### Task brief
Give every line of the listing word for word, beginning at the first and including the line with "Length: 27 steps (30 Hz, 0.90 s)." as the last.

### Available data
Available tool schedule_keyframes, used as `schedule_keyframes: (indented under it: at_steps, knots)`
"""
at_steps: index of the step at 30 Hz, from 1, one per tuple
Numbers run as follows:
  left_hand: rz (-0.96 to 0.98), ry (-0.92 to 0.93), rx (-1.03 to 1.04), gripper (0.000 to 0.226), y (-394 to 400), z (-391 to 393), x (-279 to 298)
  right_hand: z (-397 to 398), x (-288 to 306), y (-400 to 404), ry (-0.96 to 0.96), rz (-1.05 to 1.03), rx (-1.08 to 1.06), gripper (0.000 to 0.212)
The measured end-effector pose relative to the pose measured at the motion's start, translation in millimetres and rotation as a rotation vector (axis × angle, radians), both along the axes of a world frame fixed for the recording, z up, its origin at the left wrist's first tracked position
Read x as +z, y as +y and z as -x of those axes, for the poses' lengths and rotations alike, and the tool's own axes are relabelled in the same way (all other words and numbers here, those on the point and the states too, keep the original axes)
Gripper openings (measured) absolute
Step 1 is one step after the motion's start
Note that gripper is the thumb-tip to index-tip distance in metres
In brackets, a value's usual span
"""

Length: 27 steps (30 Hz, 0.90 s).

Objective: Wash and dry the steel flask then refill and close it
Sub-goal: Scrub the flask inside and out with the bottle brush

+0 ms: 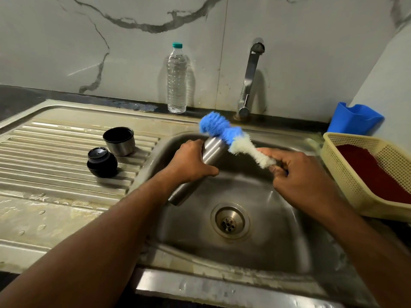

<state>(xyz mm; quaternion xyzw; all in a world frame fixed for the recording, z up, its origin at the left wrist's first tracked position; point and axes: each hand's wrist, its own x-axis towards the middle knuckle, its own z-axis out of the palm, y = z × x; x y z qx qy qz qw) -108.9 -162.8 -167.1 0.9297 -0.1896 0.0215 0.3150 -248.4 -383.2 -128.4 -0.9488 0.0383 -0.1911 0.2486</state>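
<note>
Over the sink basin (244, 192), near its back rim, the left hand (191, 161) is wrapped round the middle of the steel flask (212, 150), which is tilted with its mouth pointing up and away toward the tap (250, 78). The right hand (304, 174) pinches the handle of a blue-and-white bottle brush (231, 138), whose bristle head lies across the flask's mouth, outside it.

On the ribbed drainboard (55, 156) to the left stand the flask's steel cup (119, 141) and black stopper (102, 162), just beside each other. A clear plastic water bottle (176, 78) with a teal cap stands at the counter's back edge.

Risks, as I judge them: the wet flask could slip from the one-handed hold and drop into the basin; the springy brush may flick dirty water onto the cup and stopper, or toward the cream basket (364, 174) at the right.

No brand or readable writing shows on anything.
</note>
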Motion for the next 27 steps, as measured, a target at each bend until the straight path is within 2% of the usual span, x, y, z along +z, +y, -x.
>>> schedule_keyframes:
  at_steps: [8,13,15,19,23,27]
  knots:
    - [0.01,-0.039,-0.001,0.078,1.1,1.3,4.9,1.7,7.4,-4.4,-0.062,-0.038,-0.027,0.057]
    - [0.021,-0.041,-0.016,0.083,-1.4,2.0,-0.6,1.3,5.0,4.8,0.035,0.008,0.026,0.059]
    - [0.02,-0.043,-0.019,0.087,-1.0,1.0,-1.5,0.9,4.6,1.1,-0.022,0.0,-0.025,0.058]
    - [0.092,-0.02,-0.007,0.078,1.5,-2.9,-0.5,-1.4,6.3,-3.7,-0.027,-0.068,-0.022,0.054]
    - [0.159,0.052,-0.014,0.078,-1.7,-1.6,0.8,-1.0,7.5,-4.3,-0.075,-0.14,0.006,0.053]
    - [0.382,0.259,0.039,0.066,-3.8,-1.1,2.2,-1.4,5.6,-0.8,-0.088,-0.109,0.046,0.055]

### Exercise output
Available tool schedule_keyframes, used as `schedule_keyframes: (indented under it: at_steps, knots)`
"""
at_steps: index of the step at 30 Hz, from 1, one per tuple
Numbers run as follows:
  left_hand: rz (-0.96 to 0.98), ry (-0.92 to 0.93), rx (-1.03 to 1.04), gripper (0.000 to 0.226), y (-394 to 400), z (-391 to 393), x (-279 to 298)
  right_hand: z (-397 to 398), x (-288 to 306), y (-400 to 404), ry (-0.96 to 0.96), rz (-1.05 to 1.03), rx (-1.08 to 1.06), gripper (0.000 to 0.212)
The measured end-effector pose relative to the pose measured at the motion's start, translation in millimetres and rotation as a rotation vector (axis × angle, radians), both along the axes of a world frame fixed for the recording, z up, its origin at the left wrist's first tracked position
Read x as +z, y as +y and z as -x of those axes, for the poses' lengths and rotations alike, and the tool's own axes are relabelled in the same way (all other words and numbers here, those on the point and the states too, keep the original axes)
Gripper openings (measured) absolute
Step 1 is one step after the motion's start
Note that gripper is the thumb-tip to index-tip distance in metres
In brackets, a value's usual span
"""

Length: 27 steps (30 Hz, 0.90 s).

The answer has been written out in full.